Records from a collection
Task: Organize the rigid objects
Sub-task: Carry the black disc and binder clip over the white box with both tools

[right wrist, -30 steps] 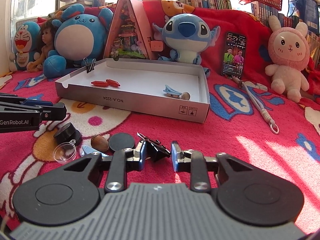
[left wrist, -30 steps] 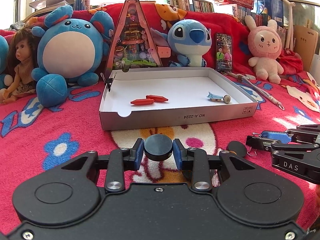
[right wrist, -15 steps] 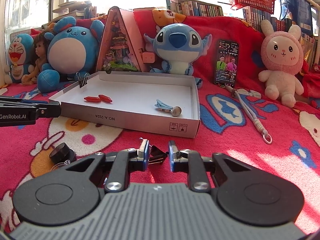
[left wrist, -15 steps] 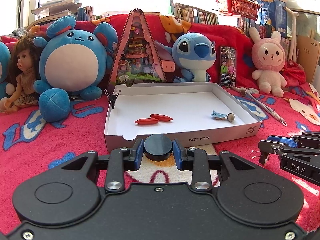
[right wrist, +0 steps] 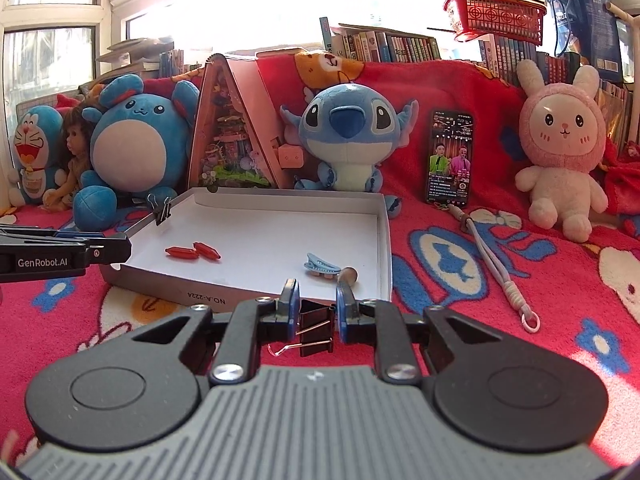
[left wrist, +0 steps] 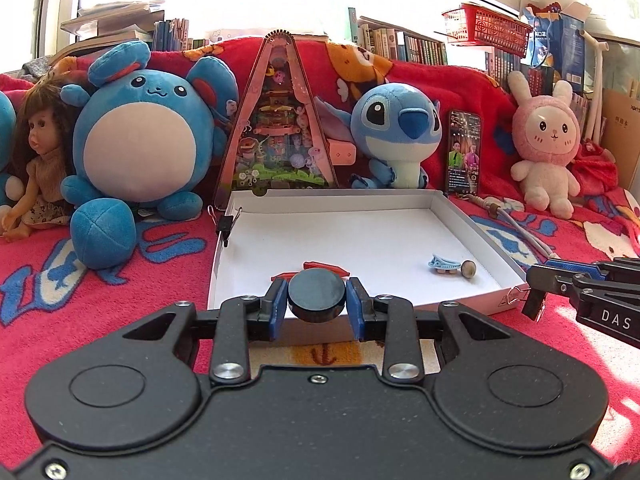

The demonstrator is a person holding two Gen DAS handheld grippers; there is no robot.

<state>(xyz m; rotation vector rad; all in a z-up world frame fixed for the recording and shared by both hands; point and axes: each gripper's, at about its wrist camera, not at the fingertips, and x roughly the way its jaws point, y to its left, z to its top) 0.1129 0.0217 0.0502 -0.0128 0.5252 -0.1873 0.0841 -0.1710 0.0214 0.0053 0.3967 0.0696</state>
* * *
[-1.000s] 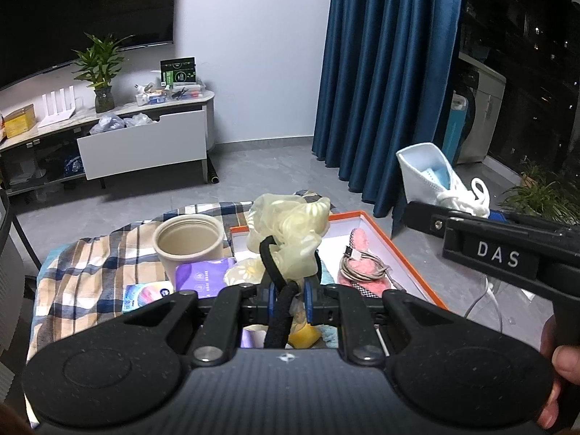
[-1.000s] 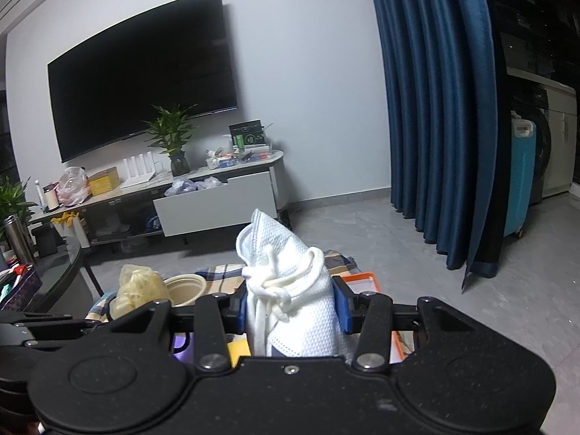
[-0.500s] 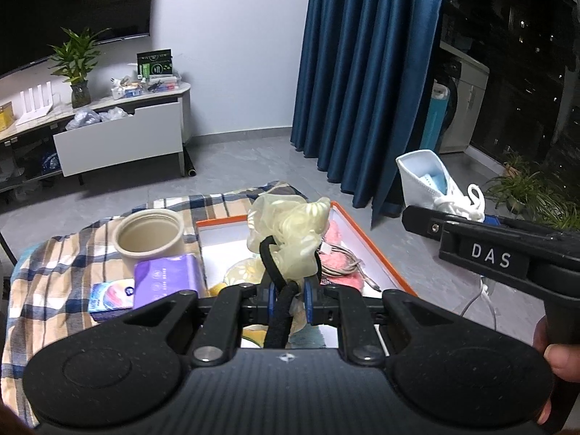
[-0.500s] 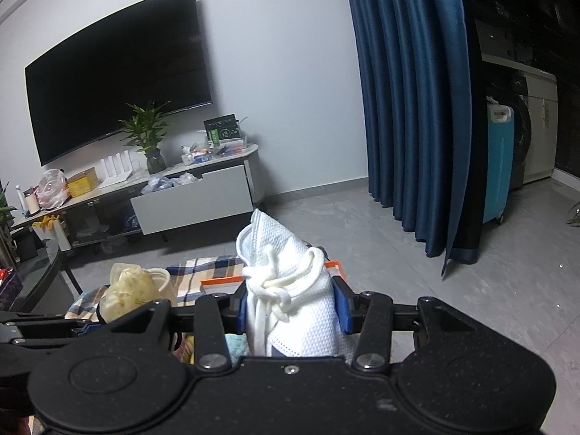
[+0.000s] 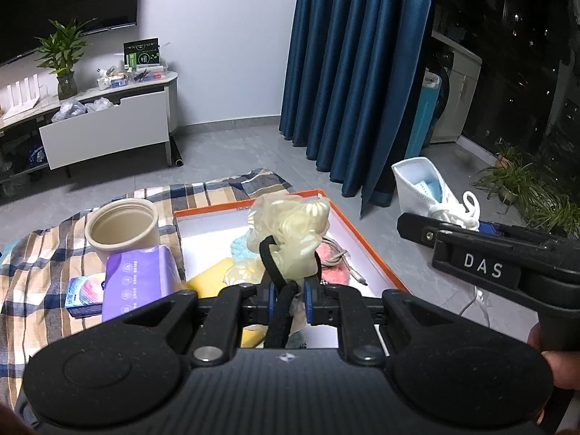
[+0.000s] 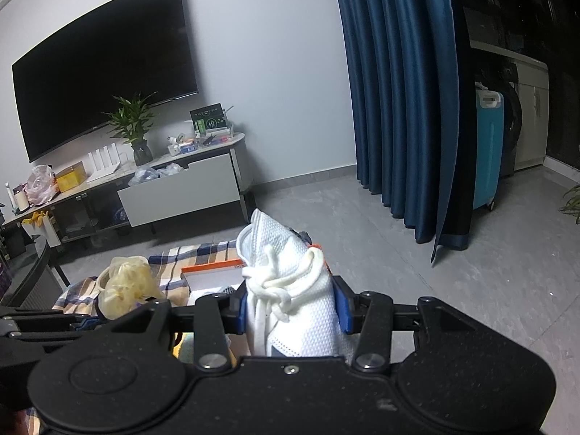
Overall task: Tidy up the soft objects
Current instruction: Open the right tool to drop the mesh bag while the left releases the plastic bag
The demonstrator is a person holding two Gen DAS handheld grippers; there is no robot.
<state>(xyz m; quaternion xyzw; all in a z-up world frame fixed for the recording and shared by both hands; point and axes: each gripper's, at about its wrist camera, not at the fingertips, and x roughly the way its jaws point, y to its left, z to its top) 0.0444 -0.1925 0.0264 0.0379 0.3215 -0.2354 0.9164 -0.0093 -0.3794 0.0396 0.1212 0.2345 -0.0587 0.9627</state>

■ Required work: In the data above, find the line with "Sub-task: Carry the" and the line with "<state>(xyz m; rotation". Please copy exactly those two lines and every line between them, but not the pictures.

■ Solution for this task:
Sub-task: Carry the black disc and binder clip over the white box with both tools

[right wrist, -30 steps] 
[left wrist, -30 steps] 
[right wrist, -15 steps] 
[left wrist, -15 steps] 
[right wrist, +0 steps] 
[left wrist, +0 steps] 

The demonstrator is a person holding two Gen DAS handheld grippers; there is no robot.

<state>(xyz m; rotation vector rad; all in a z-up world frame fixed for the recording and shared by both hands; point and axes: each gripper's, at about its wrist camera, not at the fingertips, and x roughly the way its jaws point, y to its left, z to its top) 0.1129 0.0217 0.0502 -0.0128 0.5252 -0.1873 0.0841 -0.1710 0.0214 0.0053 0.3967 0.0696</state>

The complete answer has now been given.